►

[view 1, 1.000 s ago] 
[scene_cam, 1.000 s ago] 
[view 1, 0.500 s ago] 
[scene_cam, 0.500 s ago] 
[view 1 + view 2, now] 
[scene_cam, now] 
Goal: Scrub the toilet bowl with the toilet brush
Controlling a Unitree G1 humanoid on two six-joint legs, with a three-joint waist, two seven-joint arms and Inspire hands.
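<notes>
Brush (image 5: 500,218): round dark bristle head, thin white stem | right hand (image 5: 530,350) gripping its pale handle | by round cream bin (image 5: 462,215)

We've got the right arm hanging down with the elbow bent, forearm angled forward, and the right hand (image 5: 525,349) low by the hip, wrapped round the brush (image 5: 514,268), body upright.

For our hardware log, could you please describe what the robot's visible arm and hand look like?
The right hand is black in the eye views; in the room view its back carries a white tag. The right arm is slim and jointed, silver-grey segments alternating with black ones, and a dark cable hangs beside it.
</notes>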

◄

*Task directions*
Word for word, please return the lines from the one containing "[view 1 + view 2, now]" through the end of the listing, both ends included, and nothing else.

*Exercise response*
[view 1 + view 2, now] 
[scene_cam, now] 
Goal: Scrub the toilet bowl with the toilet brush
Controlling a Unitree G1 humanoid on two six-joint legs, with a three-joint waist, two seven-joint arms and Inspire hands.
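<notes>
Brush (image 5: 500,218): round dark bristle head, thin white stem | right hand (image 5: 530,350) gripping its pale handle | by round cream bin (image 5: 462,215)

We've got the right arm hanging down with the elbow bent, forearm angled forward, and the right hand (image 5: 525,349) low by the hip, wrapped round the brush (image 5: 514,268), body upright.

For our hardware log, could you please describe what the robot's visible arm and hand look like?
The right hand is black in the eye views; in the room view its back carries a white tag. The right arm is slim and jointed, silver-grey segments alternating with black ones, and a dark cable hangs beside it.
</notes>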

The response above is complete.